Your instructions - Type out the data below in its entirety, exactly as given.

Input data -
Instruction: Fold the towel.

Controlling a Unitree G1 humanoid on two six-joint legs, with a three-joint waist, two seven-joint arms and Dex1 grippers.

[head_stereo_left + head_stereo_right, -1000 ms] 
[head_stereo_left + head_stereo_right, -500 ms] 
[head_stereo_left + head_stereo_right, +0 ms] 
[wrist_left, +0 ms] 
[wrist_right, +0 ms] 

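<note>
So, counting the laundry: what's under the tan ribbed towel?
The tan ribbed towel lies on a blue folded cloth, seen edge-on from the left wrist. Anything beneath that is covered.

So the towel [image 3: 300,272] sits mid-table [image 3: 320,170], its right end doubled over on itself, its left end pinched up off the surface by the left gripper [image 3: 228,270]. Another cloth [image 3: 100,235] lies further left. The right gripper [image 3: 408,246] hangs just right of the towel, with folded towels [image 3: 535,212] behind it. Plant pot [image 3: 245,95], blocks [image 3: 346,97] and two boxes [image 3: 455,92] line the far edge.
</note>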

Task result -
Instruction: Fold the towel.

Controlling a Unitree G1 humanoid on two six-joint legs, with a three-joint waist, two seven-joint arms and Dex1 grippers.

[head_stereo_left + head_stereo_right, -1000 ms] 
[head_stereo_left + head_stereo_right, -500 ms] 
[head_stereo_left + head_stereo_right, +0 ms] 
[wrist_left, +0 ms] 
[wrist_right, +0 ms] 

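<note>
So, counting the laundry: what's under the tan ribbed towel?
The tan ribbed towel lies on a blue folded cloth, seen edge-on from the left wrist. Anything beneath that is covered.

So the towel [image 3: 300,272] sits mid-table [image 3: 320,170], its right end doubled over on itself, its left end pinched up off the surface by the left gripper [image 3: 228,270]. Another cloth [image 3: 100,235] lies further left. The right gripper [image 3: 408,246] hangs just right of the towel, with folded towels [image 3: 535,212] behind it. Plant pot [image 3: 245,95], blocks [image 3: 346,97] and two boxes [image 3: 455,92] line the far edge.
</note>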

The work on this exercise has been finished.